In this article I will tell you what I then thought about SEO and building sites, why it is a good match. And actually a necessity to come to a good site. I hope that the web builder will read this and finds the reasons why his clients need to use SEO.
SEO impact before you start building a site.
With keyword research you do very cheap market research for your target group. You can answer questions like:
- Which brands do Google users search for the most?
- How much do they search for your brand and how much for the competitor?
- What problems are they trying to solve?
- What solutions are they looking for?
- Do they know the solution you offer or not at all?
- Are search terms limited to consumers or are they also used B2B?
- Can the latter, on the basis of the search term typed in, be distinguished or not?
In addition, this keyword research also provides insight into the online landscape in your niche:
- Which competitors are active and already score good rankings on those words?
- Which competitors do not yet score but are on the rise?
- Why do their rankings rise?
And gives insight into keyword competition:
- Are there many search terms used for this subject or just a few?
- Is there a strong competition for these keywords or not?
- Are there words that are easy to score on or not?
From the answers to these questions, you can distil your choices on how to organise the content of your site:
- Do you have to explain a lot about your solution to the problem of the customer, or does it already understand this?
- Should the site offer many types of entrances because people can come to your solution from a very broad perspective or your niche is very small and specific?
- Will the site run automatically or do you really have to do a lot to get organic traffic?

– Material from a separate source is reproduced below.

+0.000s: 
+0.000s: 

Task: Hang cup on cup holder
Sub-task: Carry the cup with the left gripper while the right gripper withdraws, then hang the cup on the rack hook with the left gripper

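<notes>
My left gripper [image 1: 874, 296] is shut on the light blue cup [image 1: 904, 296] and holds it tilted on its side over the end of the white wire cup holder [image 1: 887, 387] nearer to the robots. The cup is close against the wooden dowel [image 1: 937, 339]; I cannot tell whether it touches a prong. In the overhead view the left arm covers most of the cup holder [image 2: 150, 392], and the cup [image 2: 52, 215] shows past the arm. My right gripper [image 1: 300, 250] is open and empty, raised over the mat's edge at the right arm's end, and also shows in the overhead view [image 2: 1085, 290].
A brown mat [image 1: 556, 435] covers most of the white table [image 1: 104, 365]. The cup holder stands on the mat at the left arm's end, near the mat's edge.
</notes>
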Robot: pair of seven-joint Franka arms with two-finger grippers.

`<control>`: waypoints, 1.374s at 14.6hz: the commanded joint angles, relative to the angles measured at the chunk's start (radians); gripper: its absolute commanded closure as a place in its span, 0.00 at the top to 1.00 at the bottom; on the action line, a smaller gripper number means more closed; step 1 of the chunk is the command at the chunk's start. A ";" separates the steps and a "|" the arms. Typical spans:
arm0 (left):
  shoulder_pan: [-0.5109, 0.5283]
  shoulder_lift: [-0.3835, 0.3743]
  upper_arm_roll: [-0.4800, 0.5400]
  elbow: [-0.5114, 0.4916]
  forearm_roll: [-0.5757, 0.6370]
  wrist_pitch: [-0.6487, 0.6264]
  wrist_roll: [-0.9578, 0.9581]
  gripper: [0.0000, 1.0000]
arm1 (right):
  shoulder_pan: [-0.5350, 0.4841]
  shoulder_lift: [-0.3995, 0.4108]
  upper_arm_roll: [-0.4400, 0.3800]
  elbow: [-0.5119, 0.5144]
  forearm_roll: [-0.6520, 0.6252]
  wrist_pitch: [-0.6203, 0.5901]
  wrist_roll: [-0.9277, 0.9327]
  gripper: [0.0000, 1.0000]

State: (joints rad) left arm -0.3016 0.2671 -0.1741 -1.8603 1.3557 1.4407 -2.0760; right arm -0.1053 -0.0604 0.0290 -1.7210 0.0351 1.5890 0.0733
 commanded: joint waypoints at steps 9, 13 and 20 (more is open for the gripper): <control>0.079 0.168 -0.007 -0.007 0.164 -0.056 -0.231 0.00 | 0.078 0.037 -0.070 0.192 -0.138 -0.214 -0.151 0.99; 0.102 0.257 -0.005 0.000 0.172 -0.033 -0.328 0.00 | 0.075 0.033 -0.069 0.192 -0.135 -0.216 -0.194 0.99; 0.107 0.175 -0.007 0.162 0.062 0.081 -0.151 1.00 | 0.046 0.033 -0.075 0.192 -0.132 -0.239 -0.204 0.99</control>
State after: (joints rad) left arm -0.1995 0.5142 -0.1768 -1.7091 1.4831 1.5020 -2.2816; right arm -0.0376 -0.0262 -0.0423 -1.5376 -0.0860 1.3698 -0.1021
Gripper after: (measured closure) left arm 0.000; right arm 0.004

Or will you mainly depend on paid campaigns in the first year?
SEO impact during the construction of the site
You now know the target audience better through your SEO research and can make decisions about the ‘how’ of the site.
How is the site layout created and therefore the URL structure? Again, the keyword research comes in handy.
Do you work from problem to solution to product? Or do you work from a question to answer such as ASR.nl does?
Do people search for a category (headphones), more specifically product groups (headsets) product names (Plantronics headset) or even a specific product (Plantronics Voyager Legend). Or are they, in addition to “purchase intent” keywords, also very busy looking for information?
Here you can distill a site structure for example for purchase intent keywords
- headphones /
- headphones / headsets /
- headphones / headsets / wireless /
- headphones / headsets / wired /
- headphones / headsets / wireless / plantronics / voyager-legend /
- headphones / headsets / wired / plantronics / SupraPlus
- etc.
and for information keywords:
- working from home /
- conference calls /
- skype solutions /
- skype solutions / sound /
- skype solutions / image /
- skype solutions / speech /
- skype solutions / 3-in-1 /
You get the idea.
Too often we are brought in as SEO experts when the whole website is already finished. It is clear that choices outline above, have quite a lot of impact on the whole structure and must therefore be made in advance.
SEO impact when the site is ready
Usability and SEO go together well. Google increasingly ‘behaves’ like a normal persona. However, do not build a site separately for Google, but take it seriously as a target group.
Issues that influence your rankings and CTR include
- Site speed
- Bounce rate and dwell time
- Work in all browsers and devices
- Google news and AMP
- Google rich snippets
- Indexation
- Internal links
- Dead pages
- Social integration
These are all things that you may have taken into account when building the site, but with which problems only come to light when testing.
For example, the site speed depends on server setup, caching, image optimization, CDN and other CMS settings. Site speed and more precise Time to first byte is also officially a ranking factor.
But also for the visitor the site speed experience is a very important factor that determines satisfaction and conversion!
If you are going to do online PR and a web editor looks at your site on Windows 10 mobile on his old Nokia, does the site work well? The market share is small, but the impact of this influencer is great!
Or imagine that the influencer will see the site below. Maybe it is retro-funky again but it is not very professional.
Can your CMS easily create the correct xml sitemaps and feed them to the Google bots? And dito for a news site on Google news? (with only the news articles of the last 48 hours in it)?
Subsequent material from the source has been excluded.